4.1 Presence of large suspended crystals?

The crystal size measurement methodology focuses on the large structural material found in the SIPL. It does not capture the much smaller, presumably more typical <1 mm crystals (e.g. Frazer et al., 2020), nor is it a direct measurement of what is in suspension. However, it is clear that large crystals can exist in suspension as we observed them visually (Supplementary Videos 1, 2) and buoyancy means they must be a source for the SIPL. It remains uncertain as to what proportion of the large crystals extracted from the SIPL underside had grown in situ vs directly deposited. Given that they were barely amalgamated (c.f. the “loose” platelets of Arndt et al., 2020) it seems possible that they are recent large arrivals. In addition, it seems implausible that large crystals would couple within the boundary layer as this coupling would have to counter turbulent shear, and if it did succeed, would generate an even higher rise velocity.

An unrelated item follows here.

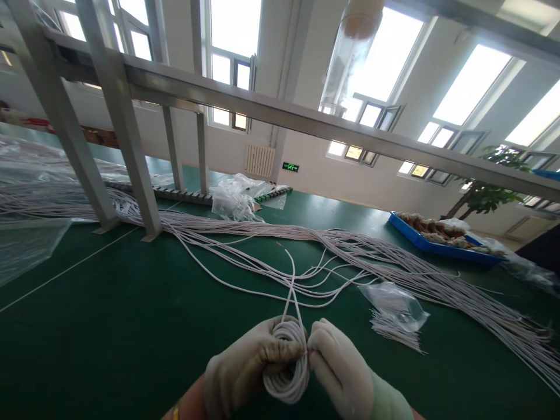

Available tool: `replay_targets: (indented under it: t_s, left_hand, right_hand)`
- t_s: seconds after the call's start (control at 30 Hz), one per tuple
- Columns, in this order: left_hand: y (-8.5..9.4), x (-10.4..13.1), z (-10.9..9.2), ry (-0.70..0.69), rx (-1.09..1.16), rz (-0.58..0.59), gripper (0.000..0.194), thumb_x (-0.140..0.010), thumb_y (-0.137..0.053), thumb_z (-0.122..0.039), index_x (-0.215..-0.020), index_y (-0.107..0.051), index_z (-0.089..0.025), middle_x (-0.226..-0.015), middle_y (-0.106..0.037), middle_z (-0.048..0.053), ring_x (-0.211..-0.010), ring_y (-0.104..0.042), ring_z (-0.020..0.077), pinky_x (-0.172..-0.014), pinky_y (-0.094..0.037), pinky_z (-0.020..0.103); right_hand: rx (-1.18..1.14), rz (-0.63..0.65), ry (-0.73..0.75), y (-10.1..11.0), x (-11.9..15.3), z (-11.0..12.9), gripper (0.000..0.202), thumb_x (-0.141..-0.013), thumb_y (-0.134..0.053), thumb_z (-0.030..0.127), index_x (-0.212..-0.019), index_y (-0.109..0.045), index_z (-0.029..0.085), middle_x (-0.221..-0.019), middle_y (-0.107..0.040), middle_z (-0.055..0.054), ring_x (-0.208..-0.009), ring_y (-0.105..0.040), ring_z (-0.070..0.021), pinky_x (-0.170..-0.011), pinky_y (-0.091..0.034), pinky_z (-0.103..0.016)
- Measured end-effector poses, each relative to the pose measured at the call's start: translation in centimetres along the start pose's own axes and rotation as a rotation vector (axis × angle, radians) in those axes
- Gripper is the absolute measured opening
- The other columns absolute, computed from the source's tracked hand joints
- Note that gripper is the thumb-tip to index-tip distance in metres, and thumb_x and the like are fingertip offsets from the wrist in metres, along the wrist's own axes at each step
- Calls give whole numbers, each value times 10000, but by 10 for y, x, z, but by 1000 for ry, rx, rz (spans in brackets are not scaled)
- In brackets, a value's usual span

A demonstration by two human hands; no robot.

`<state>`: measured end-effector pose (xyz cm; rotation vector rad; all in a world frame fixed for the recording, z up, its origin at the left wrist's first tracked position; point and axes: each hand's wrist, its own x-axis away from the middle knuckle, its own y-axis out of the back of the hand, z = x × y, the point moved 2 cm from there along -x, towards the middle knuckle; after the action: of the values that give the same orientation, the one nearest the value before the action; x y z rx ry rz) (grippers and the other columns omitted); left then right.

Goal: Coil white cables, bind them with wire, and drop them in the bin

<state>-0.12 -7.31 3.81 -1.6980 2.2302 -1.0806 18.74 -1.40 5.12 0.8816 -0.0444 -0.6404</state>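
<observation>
My left hand (254, 361), in a pale work glove, grips a coil of thin whitish cable (286, 388) near the bottom of the view, its thumb across the loops. At the coil's right side, my gloved right hand (339, 367) is closed with its fingertips pinched against the cable. A small reddish bit shows at those fingertips, too small to name. From the top of the coil two cable strands cross and run up; one free end (284, 249) bends to the left above the green table (144, 315).
A long bundle of cables (271, 230) stretches across the table. Right of my hands are a clear plastic bag (398, 306) and short cable pieces (396, 332). A blue tray (437, 245) stands farther back. Metal frame posts (126, 140) rise at left, joined to an overhead rail (280, 111).
</observation>
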Motion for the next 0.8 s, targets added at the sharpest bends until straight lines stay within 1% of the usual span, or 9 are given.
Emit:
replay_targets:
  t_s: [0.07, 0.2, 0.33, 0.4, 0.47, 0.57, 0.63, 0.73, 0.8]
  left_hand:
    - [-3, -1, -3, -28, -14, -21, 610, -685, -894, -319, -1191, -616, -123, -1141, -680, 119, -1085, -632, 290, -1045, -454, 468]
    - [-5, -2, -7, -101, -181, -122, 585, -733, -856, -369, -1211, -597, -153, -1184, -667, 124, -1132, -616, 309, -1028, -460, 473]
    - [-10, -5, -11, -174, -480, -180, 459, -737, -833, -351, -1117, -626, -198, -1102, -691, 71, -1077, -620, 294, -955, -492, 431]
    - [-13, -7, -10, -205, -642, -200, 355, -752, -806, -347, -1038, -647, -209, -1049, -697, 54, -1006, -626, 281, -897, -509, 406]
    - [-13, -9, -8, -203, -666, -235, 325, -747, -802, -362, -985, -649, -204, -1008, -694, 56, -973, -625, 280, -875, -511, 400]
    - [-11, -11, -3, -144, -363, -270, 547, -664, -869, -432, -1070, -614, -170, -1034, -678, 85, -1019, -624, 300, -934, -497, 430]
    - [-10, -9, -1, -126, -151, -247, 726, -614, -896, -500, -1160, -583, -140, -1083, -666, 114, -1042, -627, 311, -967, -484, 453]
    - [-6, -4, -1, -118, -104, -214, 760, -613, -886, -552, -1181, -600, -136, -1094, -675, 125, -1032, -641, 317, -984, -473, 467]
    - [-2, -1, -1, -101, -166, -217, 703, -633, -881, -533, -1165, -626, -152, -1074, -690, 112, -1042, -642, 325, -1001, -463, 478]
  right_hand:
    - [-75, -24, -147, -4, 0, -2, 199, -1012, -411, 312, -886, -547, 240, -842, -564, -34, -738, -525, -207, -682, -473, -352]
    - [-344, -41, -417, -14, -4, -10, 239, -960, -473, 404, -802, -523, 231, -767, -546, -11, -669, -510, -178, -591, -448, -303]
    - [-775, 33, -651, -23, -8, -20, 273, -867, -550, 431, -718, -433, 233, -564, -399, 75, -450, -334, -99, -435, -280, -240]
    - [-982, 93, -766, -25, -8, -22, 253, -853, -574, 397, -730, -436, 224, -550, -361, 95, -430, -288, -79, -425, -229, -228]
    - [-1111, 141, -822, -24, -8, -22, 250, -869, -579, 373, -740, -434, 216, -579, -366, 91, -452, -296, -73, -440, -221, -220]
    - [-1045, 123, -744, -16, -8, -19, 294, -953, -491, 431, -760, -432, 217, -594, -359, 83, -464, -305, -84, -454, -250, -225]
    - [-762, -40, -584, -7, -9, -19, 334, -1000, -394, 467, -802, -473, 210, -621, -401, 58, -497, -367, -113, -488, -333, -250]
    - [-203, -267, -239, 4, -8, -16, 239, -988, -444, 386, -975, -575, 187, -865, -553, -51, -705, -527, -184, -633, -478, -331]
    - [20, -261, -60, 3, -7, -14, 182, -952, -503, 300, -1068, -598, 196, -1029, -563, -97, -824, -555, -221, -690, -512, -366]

As Hoppmann et al. (2020) explains, the understanding of the initiation of crystal formation is not yet well established. Generally, active acoustic probing provides a useful tool to interpret suspended particle dynamics. Away from ice shelves it is usual to relate acoustic backscatter to a combination of individual highly mobile biological targets and a background continuum signal. In the open or coastal ocean these usually relate to different species scales or suspended sediment. In such situations, fish and large zooplankton present as individual targets whilst the phytoplankton or sediment form a background continuum signal. The conditions in the present data suggest there is a high probability that the majority of our observed discrete targets are suspended platelet crystals and that buoyancy requires they form at depth and are not grown from surface-induced processes.

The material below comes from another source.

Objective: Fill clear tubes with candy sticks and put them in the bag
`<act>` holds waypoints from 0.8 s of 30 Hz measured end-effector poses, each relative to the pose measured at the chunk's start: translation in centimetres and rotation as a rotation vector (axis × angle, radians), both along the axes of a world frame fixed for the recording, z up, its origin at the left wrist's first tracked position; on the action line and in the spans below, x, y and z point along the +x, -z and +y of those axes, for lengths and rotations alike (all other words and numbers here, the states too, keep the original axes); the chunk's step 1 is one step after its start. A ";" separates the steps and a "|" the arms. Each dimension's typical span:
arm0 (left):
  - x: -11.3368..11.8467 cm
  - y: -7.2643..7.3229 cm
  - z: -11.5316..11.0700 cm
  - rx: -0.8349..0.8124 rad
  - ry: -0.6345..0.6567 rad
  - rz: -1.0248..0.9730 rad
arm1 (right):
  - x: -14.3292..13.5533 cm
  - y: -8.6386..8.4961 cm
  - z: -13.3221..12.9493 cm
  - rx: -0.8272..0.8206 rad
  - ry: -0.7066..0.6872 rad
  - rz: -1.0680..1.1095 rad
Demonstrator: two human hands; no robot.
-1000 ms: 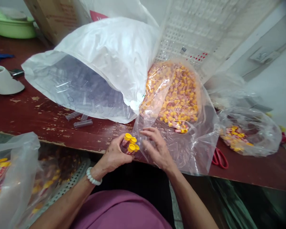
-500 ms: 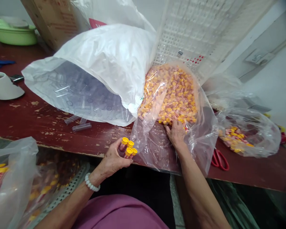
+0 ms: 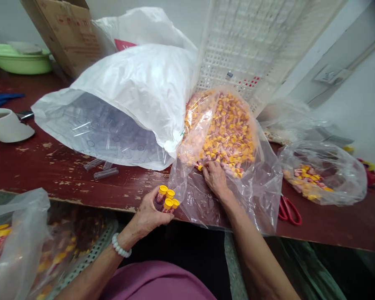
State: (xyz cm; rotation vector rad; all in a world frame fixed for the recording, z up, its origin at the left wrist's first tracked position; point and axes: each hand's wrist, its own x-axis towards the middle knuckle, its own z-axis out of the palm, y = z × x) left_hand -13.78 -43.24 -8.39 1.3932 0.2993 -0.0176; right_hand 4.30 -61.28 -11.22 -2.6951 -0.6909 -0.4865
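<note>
My left hand (image 3: pixel 150 212) is closed around several small tubes (image 3: pixel 166 202) with yellow caps, held upright in a bunch over the table's front edge. At the mouth of a clear plastic bag (image 3: pixel 193 200), my right hand (image 3: pixel 215 177) has its fingers curled down at the near edge of a heap of small yellow-capped pieces (image 3: pixel 229 129). Its fingertips are partly hidden, so whatever they hold cannot be made out. Left of the heap, a white sack (image 3: pixel 137 79) lies open with clear empty tubes (image 3: pixel 112 137) inside.
Loose clear tubes (image 3: pixel 105 173) lie before the sack. Red-handled scissors (image 3: pixel 289 210) and another clear bag (image 3: pixel 340 175) of yellow pieces are on the right. A white plastic crate (image 3: pixel 237 50) leans behind. At left stand a white cup (image 3: pixel 6 125) and green basin (image 3: pixel 21 62).
My right hand has shifted left along the heap's near edge, and some pieces there have slid forward. The left hand keeps its bunch of tubes. The view has tilted slightly.
</note>
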 end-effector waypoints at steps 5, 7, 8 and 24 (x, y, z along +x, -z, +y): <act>-0.3 -0.4 0.1 -0.022 -0.006 0.000 | -1.7 0.7 -0.9 -0.002 0.003 -0.016; -0.3 -0.6 0.1 -0.014 -0.005 -0.004 | -2.3 1.0 -0.8 0.011 0.033 -0.034; -0.3 -0.6 0.0 -0.011 -0.008 -0.010 | -2.6 1.0 -0.7 0.031 0.050 -0.049; -0.7 0.2 0.7 0.062 -0.001 -0.097 | -6.9 -3.4 1.6 0.431 -0.098 0.141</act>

In the present sub-ice situation, the acoustic backscatter data falls into three categories – (1) rare large, bright individual backscatter, (ii) medium scale “less-bright” individual backscatter targets and (iii) a slowly varying background field. The Frazer et al. (2020) observations took place nearby (in a different year) and used four separate acoustic frequencies including one matching the present EK60. The nature of the ISW outflow is not consistent from year to year. In the present context they primarily captured the background field, as the majority of their crystals were estimated to be around 1 mm in scale and any large crystals would have been removed by the processing. Video observations and complex target behaviour support the contention that the majority of rare very “bright” individual targets were fauna – ranging from fish, fish schools through to seals. However, it was far more common to observe a hybrid of the 2nd and 3rd conditions whereby the sampled field consisted of many less-bright, but still clearly individual, signals against a coherent background field.

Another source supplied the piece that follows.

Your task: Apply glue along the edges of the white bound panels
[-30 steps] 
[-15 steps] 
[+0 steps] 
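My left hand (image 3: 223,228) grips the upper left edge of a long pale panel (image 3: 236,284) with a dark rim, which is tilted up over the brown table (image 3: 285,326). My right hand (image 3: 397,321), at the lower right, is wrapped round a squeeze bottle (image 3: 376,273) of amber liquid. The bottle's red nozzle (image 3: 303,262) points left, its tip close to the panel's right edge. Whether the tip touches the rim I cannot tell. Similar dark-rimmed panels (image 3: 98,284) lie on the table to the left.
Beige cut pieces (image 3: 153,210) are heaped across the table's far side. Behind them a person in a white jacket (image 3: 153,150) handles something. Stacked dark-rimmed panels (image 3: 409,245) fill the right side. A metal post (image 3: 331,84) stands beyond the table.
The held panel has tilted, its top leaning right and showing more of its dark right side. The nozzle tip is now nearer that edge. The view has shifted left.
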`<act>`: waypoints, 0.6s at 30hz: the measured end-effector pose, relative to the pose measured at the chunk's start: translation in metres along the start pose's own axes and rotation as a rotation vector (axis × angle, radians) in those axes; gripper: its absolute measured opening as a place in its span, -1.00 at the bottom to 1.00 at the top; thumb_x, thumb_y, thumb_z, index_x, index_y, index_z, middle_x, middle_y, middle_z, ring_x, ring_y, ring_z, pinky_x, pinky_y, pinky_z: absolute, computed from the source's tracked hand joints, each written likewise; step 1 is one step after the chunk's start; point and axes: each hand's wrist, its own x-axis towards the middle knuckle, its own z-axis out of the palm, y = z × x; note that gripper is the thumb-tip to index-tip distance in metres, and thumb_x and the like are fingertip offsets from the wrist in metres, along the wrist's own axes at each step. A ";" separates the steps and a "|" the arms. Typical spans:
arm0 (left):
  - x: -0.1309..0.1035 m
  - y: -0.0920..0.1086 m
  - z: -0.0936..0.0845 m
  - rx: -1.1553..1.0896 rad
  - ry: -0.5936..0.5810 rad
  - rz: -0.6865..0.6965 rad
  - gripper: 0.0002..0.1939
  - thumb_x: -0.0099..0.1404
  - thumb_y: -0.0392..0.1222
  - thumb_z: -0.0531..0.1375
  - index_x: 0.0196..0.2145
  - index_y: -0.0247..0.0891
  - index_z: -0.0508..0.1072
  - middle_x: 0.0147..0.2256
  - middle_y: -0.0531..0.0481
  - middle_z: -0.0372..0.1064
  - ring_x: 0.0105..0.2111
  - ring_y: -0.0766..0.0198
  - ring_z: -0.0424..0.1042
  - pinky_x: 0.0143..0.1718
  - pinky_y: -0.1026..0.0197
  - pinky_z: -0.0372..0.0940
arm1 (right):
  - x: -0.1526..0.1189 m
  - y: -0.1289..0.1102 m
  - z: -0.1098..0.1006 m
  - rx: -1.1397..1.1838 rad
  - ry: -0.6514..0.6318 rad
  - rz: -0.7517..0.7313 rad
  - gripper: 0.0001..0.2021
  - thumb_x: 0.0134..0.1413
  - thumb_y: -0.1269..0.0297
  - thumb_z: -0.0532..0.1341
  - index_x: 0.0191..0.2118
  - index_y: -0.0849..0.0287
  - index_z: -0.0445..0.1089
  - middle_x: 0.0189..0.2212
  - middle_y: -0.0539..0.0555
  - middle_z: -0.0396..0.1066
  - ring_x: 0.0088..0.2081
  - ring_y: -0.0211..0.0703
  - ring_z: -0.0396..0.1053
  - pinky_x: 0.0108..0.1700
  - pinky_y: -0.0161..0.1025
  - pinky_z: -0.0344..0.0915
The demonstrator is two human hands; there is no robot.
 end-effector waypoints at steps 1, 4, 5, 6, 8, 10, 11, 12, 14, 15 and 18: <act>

Laboratory and numerical work demonstrate that buoyant disks rotate so that their flat face is roughly horizontal although in some circumstances it is possible for an oblique equilibrium to exist which might be the cause of some of the horizontal motion observed here (Fabre et al., 2012). Furthermore, the behaviour of rising disks can be connected back to the initial conditions, suggesting attention be paid to the spontaneous growth from a very small nucleus (Daly, 1984; Tchoufag et al., 2014). Assuming the freshwater results of McFarlane et al. (2014) provide a minimum rise velocity (i.e. here we expect greater buoyancy difference between crystal and saltwater) then their results for non-vertical disks suggests vertical crystal velocity wc=αd (with dimensional coefficient α=1 s-1, at least for diameter d<6 mm, where the one-to-one equivalence has no dynamic significance). Rees Jones and Wells (2018) use one of the faster rise rates from the same set of results which is applicable to smaller crystal sizes (e.g. none of which conforms to the drag based estimates described in Daly, 1984) whereas Matsumura and Ohshima (2015) use a fixed rise rate of 1 mm s-1, again for small crystals.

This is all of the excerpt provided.